The government will package a short section of highway with a concession to run a major section of BR-163, a key northern route for shipping Brazilian grains, a ministry spokesman said later on Tuesday. The 40-km (25-mile) section of the Trans-Amazonian up for privatization will connect BR-163 with the river port of Miritituba in northern state of Para, the spokesman said.
President Jair Bolsonaro’s government is seeking to overhaul Brazil’s poor transportation infrastructure, which raises costs and causes delays for the commodity-exporting powerhouse, by seeking private investors to operate dozens of road, rail and airport projects.
On Monday, government Secretary Adalberto Vasconcelos, who has been tasked with creating public-private infrastructure partnerships, said the country would privatize more airports and secure new investment for railways.
For roadways, five concessions are slated for auction this year with a long pipeline of projects to follow, according to Freitas.
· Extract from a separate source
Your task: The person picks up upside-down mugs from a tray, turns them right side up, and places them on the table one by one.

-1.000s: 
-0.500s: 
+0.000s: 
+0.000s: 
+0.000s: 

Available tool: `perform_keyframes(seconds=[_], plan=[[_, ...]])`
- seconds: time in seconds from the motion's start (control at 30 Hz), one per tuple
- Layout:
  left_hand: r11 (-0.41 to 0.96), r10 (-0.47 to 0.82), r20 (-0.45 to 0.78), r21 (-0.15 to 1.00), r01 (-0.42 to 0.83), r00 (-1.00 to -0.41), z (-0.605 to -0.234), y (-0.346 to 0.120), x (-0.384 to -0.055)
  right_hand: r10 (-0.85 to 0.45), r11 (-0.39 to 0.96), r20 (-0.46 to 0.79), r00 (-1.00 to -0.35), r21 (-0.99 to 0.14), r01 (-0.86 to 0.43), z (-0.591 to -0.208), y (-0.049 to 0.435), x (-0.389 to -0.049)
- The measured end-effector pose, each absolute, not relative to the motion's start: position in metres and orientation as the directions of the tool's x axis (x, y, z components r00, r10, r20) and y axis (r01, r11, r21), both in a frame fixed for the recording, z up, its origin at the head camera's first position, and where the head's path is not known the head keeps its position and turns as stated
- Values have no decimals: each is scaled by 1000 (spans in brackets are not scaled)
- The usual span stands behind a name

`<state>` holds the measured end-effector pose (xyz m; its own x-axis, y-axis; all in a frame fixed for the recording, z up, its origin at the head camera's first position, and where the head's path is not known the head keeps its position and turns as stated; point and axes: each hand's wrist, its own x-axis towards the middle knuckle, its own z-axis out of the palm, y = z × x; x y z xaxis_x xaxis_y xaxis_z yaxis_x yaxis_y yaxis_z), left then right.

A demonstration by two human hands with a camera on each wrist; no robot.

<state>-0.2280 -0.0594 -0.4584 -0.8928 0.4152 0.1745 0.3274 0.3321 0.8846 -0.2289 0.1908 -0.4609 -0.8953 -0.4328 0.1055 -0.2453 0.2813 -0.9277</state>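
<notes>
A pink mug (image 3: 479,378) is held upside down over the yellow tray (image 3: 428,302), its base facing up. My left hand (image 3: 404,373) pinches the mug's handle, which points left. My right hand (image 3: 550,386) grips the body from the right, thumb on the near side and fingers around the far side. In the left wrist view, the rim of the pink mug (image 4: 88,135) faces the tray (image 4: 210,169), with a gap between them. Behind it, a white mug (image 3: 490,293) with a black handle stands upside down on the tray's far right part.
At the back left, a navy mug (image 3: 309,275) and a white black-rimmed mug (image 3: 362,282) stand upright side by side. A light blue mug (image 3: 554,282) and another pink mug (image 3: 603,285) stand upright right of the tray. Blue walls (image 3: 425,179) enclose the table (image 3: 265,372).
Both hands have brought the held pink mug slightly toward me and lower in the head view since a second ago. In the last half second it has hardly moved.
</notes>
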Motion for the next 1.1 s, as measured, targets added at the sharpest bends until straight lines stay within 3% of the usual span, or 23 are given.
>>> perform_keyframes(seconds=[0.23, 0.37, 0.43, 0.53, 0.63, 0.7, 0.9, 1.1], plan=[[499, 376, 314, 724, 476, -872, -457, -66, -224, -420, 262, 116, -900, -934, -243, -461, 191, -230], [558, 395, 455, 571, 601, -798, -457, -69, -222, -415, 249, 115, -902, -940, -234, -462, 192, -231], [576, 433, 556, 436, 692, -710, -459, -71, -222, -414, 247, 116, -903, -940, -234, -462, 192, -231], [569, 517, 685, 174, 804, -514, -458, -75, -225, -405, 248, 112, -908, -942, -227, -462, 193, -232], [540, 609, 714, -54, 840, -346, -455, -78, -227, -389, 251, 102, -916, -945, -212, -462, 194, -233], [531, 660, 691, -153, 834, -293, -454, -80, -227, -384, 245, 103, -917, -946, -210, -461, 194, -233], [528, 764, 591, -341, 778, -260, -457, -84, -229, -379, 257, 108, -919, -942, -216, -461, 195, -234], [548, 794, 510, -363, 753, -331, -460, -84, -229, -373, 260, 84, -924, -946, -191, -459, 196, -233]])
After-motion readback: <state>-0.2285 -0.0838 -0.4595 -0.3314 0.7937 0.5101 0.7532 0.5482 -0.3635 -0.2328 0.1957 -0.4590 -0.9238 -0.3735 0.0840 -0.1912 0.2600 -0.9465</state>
BR-262/381 in the state of Minas Gerais, sometimes called the “Road of Death” because its poor condition has contributed to lethal accidents, will also be put on the privatization list next month, he said.
The Trans-Amazonian highway, officially known as BR-230, was inaugurated in the 1970s under Brazil’s military dictatorship, but only a fraction of its nearly 3,000 kilometers (1,864-miles) were paved and much of the existing roadway has fallen into disrepair. It stretches from the coastal state of Paraiba deep into Amazonas state. Original plans for it to reach the border with Peru were never completed.
Nevertheless, research by Brazil’s space agency and academics has linked the road to a rise in deforestation, and road improvements allowing easier access deep into the Amazon have consistently led to increased deforestation nearby.
He said that major construction firms that were implicated in corruption schemes remain unable to participate in public auctions for infrastructure projects, but could act as subcontractors for winners of concession auctions.
Engineering conglomerates Odebrecht SA and Andrade Gutierrez SA, both implicated in corruption schemes to fix contracts, signed leniency deals with the government admitting guilt and agreeing to cooperate, which allows them to contest government contracts. Companies linked to corruption but without such leniency deals may be subject to legal challenges.
“They are companies that have know-how, companies with engineering (ability), companies that can provide good services,” Freitas said.